## Required work
Work through the entries below and show every line in which "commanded" is found.

## Listed records
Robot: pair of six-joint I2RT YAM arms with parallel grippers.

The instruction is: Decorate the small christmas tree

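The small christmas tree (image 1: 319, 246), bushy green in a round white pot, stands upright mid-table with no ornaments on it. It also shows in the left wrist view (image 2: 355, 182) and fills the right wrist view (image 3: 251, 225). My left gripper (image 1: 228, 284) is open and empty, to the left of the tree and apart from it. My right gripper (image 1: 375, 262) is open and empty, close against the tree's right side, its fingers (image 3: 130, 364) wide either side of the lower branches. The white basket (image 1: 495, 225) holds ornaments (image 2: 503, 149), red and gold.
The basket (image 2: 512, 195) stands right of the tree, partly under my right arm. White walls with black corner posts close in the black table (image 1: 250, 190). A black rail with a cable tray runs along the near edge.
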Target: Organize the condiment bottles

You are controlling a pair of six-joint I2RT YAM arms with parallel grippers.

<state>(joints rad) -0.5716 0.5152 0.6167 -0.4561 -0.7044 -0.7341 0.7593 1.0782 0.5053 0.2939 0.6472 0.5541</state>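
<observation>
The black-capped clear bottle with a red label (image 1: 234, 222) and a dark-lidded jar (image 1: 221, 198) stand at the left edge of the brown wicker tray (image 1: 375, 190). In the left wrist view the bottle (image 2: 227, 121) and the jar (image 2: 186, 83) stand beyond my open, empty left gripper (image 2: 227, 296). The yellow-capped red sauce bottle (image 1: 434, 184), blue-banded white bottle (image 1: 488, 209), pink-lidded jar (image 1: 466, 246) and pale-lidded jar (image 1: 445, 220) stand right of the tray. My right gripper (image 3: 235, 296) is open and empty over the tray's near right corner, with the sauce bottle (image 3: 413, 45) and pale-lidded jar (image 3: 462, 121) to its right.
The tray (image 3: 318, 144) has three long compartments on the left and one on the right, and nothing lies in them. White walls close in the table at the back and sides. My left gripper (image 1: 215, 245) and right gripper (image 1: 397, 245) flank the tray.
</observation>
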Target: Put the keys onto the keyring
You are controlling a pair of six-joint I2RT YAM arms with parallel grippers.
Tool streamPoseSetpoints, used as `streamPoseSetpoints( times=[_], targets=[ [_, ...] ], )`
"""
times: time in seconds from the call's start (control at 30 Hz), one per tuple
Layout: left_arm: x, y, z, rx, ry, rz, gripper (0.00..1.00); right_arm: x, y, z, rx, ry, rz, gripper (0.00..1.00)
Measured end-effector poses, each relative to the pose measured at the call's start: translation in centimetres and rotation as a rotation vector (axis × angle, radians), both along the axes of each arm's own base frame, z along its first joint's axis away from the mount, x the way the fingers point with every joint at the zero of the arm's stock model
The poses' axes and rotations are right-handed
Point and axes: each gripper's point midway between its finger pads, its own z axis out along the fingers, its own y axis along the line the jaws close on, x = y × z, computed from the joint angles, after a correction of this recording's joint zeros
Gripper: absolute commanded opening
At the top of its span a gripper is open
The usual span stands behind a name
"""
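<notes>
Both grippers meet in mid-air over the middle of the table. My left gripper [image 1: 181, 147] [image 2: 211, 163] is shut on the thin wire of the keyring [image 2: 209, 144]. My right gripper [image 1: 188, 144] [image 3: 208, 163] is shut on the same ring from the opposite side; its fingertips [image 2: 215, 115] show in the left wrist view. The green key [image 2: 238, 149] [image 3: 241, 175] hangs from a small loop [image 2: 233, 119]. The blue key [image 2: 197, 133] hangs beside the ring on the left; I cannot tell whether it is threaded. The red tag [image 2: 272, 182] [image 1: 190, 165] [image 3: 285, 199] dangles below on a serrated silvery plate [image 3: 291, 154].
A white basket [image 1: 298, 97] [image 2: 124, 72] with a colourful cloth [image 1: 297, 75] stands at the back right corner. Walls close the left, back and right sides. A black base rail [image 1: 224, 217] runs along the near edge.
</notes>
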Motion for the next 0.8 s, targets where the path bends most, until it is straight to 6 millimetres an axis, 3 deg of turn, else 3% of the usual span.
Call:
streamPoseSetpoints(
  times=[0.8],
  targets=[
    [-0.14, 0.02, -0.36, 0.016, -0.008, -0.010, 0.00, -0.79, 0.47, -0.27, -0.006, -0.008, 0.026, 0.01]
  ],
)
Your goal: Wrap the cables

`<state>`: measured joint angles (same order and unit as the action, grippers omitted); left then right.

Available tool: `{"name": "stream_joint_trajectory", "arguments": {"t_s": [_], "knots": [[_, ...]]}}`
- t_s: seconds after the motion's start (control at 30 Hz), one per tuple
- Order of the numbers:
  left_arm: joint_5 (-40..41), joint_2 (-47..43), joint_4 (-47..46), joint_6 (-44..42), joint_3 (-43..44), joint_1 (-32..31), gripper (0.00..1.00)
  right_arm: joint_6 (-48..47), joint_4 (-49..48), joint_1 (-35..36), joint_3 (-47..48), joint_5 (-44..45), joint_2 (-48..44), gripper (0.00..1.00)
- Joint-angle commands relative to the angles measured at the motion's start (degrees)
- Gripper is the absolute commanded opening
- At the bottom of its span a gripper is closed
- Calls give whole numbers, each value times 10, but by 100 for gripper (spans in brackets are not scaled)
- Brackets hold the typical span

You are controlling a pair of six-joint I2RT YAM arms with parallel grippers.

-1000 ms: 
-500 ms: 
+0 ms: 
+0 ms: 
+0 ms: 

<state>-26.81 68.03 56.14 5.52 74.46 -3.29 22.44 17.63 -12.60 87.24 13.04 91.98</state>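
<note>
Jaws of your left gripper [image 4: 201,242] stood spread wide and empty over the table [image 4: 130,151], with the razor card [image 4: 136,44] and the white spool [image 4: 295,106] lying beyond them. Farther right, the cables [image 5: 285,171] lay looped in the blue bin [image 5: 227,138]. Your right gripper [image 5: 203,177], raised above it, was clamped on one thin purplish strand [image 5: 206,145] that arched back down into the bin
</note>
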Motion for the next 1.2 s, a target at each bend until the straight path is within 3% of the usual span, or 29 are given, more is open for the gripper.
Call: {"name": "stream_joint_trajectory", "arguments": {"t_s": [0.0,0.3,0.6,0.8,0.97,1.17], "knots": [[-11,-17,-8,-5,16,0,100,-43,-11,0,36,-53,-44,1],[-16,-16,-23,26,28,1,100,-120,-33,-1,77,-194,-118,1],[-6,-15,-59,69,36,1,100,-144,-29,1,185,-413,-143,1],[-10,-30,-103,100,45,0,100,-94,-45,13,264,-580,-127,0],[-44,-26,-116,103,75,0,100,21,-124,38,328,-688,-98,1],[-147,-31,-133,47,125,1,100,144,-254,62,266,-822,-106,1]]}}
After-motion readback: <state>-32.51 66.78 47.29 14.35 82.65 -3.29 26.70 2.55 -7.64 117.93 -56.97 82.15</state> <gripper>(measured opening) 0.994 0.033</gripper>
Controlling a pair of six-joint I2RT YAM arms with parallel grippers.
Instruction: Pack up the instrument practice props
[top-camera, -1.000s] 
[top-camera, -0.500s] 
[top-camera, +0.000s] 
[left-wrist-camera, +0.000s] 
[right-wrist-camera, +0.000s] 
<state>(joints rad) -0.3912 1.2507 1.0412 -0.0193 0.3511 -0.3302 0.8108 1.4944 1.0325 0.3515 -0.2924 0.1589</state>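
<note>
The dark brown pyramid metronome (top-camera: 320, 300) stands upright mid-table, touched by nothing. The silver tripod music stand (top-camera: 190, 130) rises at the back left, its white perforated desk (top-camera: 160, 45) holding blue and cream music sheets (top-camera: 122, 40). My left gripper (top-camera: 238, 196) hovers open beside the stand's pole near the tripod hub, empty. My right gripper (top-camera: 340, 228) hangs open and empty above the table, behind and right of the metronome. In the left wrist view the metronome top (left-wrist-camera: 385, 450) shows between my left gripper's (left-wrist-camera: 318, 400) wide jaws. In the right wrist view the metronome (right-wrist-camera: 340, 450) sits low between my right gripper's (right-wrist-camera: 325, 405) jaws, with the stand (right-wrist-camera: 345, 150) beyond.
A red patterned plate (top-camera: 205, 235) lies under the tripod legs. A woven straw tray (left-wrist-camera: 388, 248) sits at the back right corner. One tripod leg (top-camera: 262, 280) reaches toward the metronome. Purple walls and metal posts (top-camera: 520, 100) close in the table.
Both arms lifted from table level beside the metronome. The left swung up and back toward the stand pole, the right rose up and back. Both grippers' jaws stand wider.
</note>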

## Output for this task
Gripper: absolute commanded opening
- Gripper is the absolute commanded opening

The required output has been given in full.